Work required. Among the lines below, list those containing the string "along".

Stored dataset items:
───

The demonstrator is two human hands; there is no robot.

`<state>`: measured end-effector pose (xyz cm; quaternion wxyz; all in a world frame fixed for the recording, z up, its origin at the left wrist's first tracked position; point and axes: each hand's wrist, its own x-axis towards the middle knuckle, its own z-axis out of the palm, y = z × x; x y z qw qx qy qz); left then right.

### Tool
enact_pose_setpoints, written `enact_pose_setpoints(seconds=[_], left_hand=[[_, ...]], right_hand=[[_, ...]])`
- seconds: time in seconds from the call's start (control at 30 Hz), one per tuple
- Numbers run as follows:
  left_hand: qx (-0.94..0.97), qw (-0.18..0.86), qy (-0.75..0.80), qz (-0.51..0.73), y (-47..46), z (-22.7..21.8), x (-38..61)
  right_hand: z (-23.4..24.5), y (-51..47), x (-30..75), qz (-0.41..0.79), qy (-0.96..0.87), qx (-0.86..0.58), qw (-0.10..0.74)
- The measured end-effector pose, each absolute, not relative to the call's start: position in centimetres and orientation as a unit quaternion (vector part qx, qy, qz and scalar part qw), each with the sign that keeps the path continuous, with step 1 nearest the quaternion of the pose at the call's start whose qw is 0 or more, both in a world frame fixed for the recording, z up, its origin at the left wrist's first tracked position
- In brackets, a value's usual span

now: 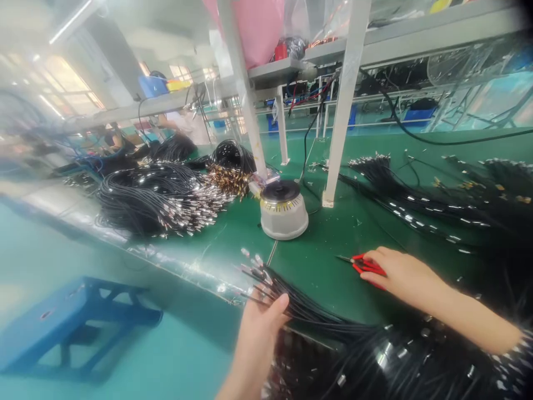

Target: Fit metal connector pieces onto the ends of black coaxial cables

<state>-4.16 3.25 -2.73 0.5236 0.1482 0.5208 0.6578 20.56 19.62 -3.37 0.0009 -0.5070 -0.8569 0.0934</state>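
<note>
My left hand (pixel 262 316) is closed around a bundle of thin black cables (pixel 308 303) near their ends, by the table's front edge. Pale and silvery tips (pixel 254 261) stick out past the fingers. The bundle runs right and down into a larger mass of black cables. Over the green table top (pixel 320 272), my right hand (pixel 387 269) grips red-handled pliers (pixel 366 264), whose dark narrow jaws point left. Between the two hands there is a gap, and the pliers do not touch the bundle.
A white round device (pixel 283 216) with a black top stands mid-table. Coiled black cables (pixel 150 189) lie at left, and more cable bundles (pixel 400 194) at right. White shelf posts (pixel 343 111) rise from the table. A blue stool (pixel 75 322) stands on the floor at left.
</note>
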Motion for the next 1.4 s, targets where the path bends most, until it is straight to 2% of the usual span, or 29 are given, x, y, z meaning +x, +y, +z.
enact_pose_setpoints(seconds=[0.13,0.27,0.47,0.53,0.7,0.9,1.0,1.13,1.3,1.4], left_hand=[[0.135,0.513,0.527,0.664,2.7,-2.7,-3.4],[0.158,0.458,0.554,0.677,2.3,-2.4,-2.9],[0.177,0.44,0.55,0.688,2.7,-2.1,-2.9],[0.178,0.447,0.542,0.689,2.8,-1.8,-2.8],[0.207,0.483,0.492,0.695,3.3,-0.5,-1.9],[0.193,0.529,0.406,0.72,4.4,-0.2,-0.5],[0.195,0.559,0.397,0.701,4.7,-0.3,0.0],[0.225,0.572,0.431,0.66,4.8,0.2,0.5],[0.253,0.573,0.473,0.62,4.9,0.8,0.3],[0.255,0.585,0.482,0.601,4.9,0.9,0.0]], right_hand=[[-3.2,19.9,21.3,0.105,-0.856,-0.506,-0.017],[-3.1,19.7,21.5,0.13,-0.844,-0.52,-0.024],[-2.6,19.4,21.3,0.212,-0.824,-0.525,0.021],[-2.4,19.3,21.2,0.276,-0.814,-0.509,0.05],[-1.2,18.3,20.1,0.541,-0.668,-0.474,0.194],[1.2,15.4,17.9,0.663,-0.605,-0.396,0.194],[2.4,14.4,17.3,0.643,-0.624,-0.392,0.208],[4.0,13.9,17.5,0.508,-0.714,-0.406,0.26],[5.1,14.0,18.4,0.397,-0.782,-0.406,0.255],[5.1,14.1,19.2,0.271,-0.84,-0.386,0.267]])
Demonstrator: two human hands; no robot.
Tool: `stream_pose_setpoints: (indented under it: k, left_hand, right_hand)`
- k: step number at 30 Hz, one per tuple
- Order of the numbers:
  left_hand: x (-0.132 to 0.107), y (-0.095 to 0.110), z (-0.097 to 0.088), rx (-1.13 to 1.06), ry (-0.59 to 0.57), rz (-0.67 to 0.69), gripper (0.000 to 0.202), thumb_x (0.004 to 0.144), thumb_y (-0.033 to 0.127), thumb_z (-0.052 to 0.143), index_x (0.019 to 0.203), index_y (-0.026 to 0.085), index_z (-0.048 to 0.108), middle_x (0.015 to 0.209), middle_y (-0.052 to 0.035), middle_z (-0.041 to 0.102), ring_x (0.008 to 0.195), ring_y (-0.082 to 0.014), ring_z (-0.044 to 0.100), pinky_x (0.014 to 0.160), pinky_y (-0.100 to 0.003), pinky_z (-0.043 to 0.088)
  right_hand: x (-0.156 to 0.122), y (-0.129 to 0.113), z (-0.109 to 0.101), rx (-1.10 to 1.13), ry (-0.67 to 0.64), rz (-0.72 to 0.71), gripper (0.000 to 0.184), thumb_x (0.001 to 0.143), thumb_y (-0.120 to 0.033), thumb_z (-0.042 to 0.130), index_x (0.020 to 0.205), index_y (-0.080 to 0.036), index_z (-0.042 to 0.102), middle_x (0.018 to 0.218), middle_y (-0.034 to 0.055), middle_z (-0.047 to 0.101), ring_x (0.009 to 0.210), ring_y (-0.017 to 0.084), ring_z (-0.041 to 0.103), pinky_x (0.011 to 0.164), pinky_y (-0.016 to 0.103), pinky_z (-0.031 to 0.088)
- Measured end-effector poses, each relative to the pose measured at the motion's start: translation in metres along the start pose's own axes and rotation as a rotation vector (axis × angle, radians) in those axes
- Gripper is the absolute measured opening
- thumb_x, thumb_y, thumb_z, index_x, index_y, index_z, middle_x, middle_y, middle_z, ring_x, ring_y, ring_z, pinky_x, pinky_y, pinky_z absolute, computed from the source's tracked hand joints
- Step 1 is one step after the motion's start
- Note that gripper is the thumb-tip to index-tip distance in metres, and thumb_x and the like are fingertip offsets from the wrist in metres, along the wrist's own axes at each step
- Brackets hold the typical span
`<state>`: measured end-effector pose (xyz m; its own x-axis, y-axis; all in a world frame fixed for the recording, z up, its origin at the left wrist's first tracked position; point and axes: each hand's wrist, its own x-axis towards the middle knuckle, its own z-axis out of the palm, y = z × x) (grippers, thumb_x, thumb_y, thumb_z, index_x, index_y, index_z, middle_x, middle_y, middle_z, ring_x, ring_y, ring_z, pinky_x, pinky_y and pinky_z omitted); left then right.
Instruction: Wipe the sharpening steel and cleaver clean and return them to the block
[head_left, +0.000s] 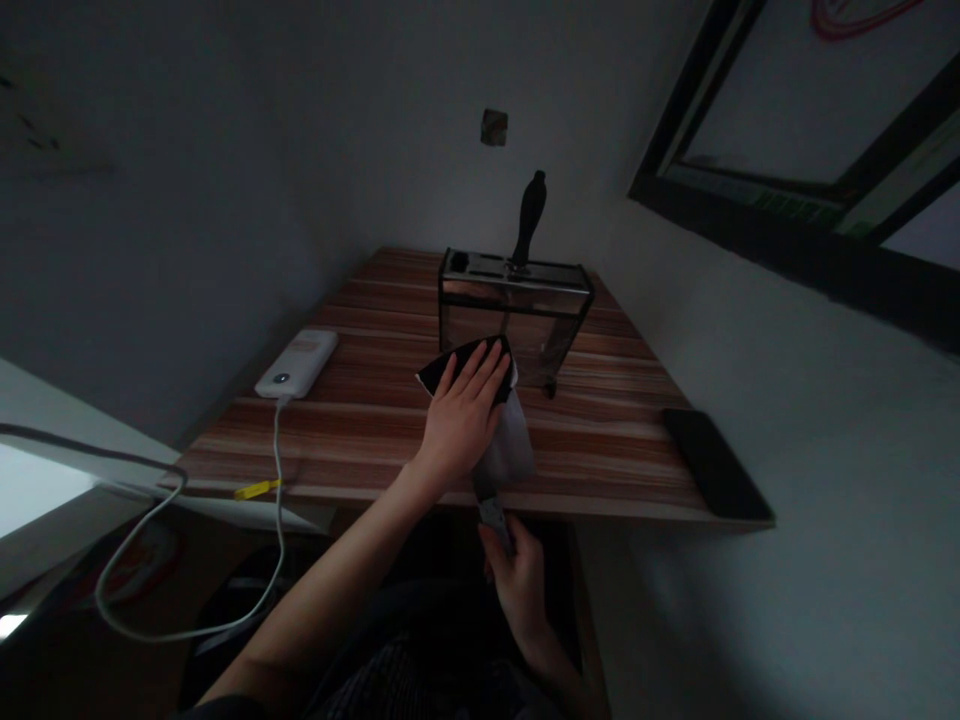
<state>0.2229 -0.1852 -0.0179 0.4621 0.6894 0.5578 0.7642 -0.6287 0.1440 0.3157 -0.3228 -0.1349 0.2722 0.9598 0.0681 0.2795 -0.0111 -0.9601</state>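
My left hand point(461, 415) lies flat, fingers stretched out, on a dark cloth point(439, 372) that covers the upper part of a wide pale knife blade point(511, 448). The blade rests on the wooden table point(360, 420) near its front edge. Below that edge my right hand point(519, 582) is closed round the knife's handle point(495, 515). Just behind the cloth stands a metal knife holder point(514, 300) with one black-handled knife point(529, 218) upright in it.
A white power bank point(298, 362) lies on the table's left side, its white cable point(277, 480) hanging over the front edge. A black phone point(712, 465) lies at the right front corner. Walls close in the table at the back and right.
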Motion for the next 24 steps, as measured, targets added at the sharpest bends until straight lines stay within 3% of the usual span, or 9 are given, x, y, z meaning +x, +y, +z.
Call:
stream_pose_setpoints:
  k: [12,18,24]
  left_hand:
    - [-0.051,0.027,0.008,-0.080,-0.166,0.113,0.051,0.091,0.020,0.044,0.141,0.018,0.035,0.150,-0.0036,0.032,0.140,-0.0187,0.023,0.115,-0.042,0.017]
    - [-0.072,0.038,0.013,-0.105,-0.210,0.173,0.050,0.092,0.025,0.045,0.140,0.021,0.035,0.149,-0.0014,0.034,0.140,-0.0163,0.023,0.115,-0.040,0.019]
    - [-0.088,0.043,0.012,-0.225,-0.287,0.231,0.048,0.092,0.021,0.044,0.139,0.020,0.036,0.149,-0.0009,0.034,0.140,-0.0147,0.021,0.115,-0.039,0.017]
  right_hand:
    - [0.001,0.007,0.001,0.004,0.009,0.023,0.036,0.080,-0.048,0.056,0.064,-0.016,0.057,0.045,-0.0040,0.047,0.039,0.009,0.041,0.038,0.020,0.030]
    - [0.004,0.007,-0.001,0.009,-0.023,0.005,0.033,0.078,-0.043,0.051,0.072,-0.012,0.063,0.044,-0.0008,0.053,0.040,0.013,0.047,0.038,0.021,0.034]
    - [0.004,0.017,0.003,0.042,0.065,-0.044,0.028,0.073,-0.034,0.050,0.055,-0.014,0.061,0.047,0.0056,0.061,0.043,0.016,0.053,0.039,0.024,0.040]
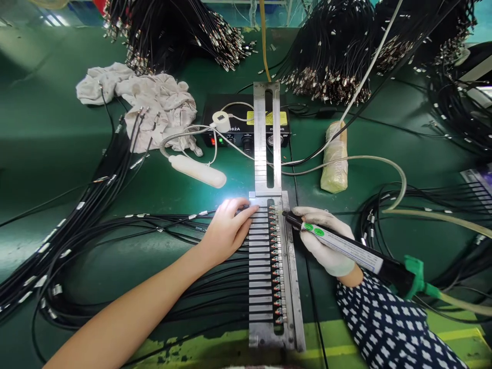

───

Solution to the exercise.
- Measured end-effector poses, each relative to the pose measured at the motion's start: translation in metres along the start pose's own axes and rotation as a rotation vector (axis × angle, radians) in those axes
- Note that gripper is the thumb-tip to index-tip distance in metres, and thumb_x and the like are fingertip offsets from the wrist in metres, along the wrist's own axes at each step

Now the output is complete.